Right after covid hit, food went up over 10% in one year. USDA says that from 2020 to 2024 food went up about 24% - anyone that's been in a grocery store knows that is complete BS. It's way higher than that. Yet in that amount of time SNAP benefit totals have come down from about $120B/yr to about $100B/yr. When you look at food inflation by year and SNAP costs by year, you'll see a big jump in food inflation prior to increases in SNAP costs. And despite SNAP coming down almost 18% or so, food inflation still continues. What I see is food inflation is 2.5%, 2.7%, and 3.1% the last three years with 2025 being the highest. This is from usinflationcalculator.com. If SNAP was so impactful, for an 18% reduction, we would see deflation in food prices, yet they still go up.This past year, food inflation was highest in the past three years yet SNAP was the lowest. SNAP is not causing food inflation.
It's not mathematically possible for SNAP to be causing food inflation.
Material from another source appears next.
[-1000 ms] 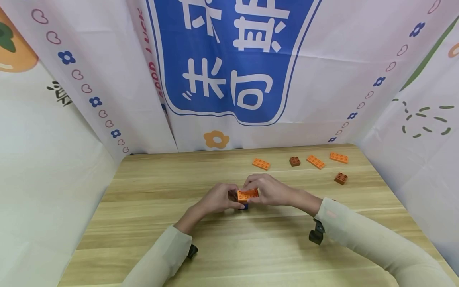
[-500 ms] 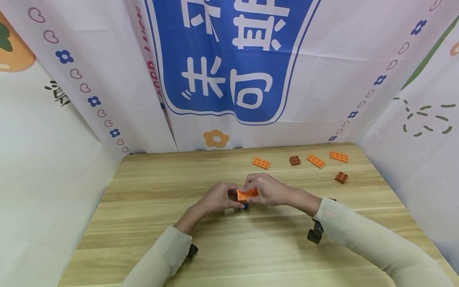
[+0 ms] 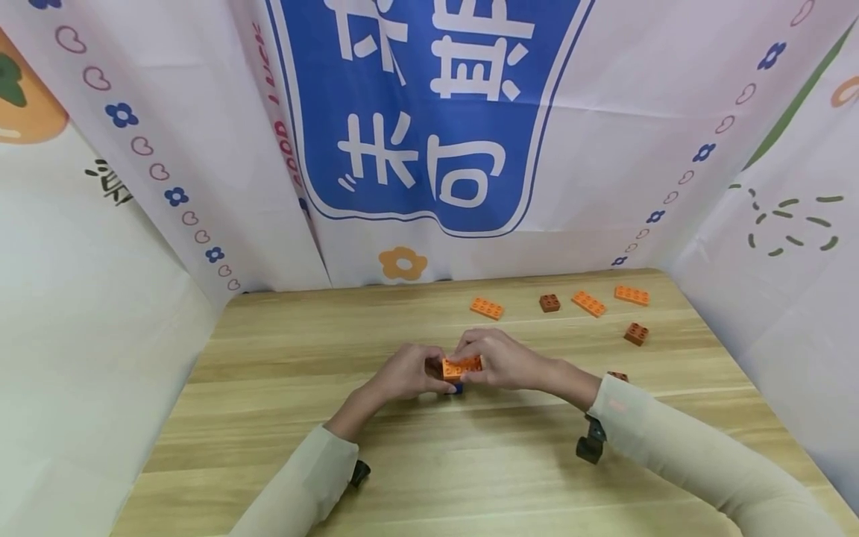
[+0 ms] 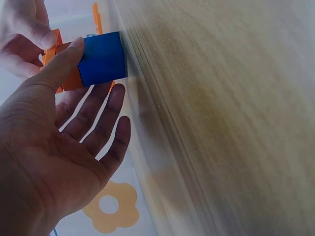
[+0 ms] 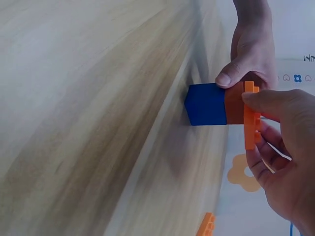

The biggest thing we could do to lower food costs is to get more competition.
This is an excerpt from a 2023 article looking at consolidation of meat processors in the US:
In the cattle processing industry, spatial competition in the Eastern Mountain region (Kentucky, Tennessee, West Virginia, Virginia, and North Carolina) has fallen dramatically from an average of 59.9 “neighbor” processors within a 150-mile radius in 1991 to just 18.2 “neighbors” in 2021. This pattern is also true—though to a lesser extent—for the Great Lakes region (Michigan, Indiana, and Ohio), where the average number of other processing plants within a 150-mile radius has fallen from 14.5 in 1991 to 8.5 in 2021, and in the Northern Plains region (Kansas, Nebraska, South Dakota, and North Dakota), where the number of neighboring processors has fallen from 22.5 to 13.6 over the 30-year period of analysis. The “all plants” analysis in Table 2 shows similar patterns also exist for swine processing in the Northwest (Washington, Oregon, and Idaho) and Southern (Florida, Alabama, Georgia, and South Carolina) regions. In
these regions, spatial competition has fallen from an average of 19.4 and 20.5 neighbors, respectively, in 1991 to just 7.9 and 11.2 neighbors in 2021.
Conclusions with regard to regional competition are similar when we limit the analysis to the largest 100 plants for each species. For example, in the Northwest U.S., a cattle plant faced an average of three other plants within a 150-mile radius in 1991. As of 2021, such a cattle plant faced less than two competing plants.
We need more competition and a more decentralized food supply.
Posted on 1/20/26 at 10:24 pm to SingleMalt1973
This stuff makes my blood boil. And it’s always fat arse mofos buying bonbons and pop tarts.
They should restrict to essentials.
They should restrict to essentials.
Posted on 1/20/26 at 10:52 pm to SingleMalt1973
First off, how entitled do you have to feel to post that video of wasting taxpayer money for cokes and little Debbie's.
2nd, who the frick does she thinks is going to believe she's so busy she forgets to eat.
2nd, who the frick does she thinks is going to believe she's so busy she forgets to eat.
Posted on 1/20/26 at 11:22 pm to SingleMalt1973
Not a single fruit or vegetable in that haul, disgusting cow.
Posted on 1/20/26 at 11:24 pm to SNAP
quote:
SNAP does not cause food inflation,
posted by...
quote:
SNAP
Posted on 1/20/26 at 11:31 pm to Stat M Repairman
quote:
Prices are high because we paying for Covid on lay-away.
Prices are high because we printed trillions of dollars over the last 20 years bombing brown people in the middle east, rebuilding the country and then bombing it again. Stop being mad at welfare queen, it's on purpose so you get mad at welfare queen instead of getting mad at the oligarchs who are robbing this country blind.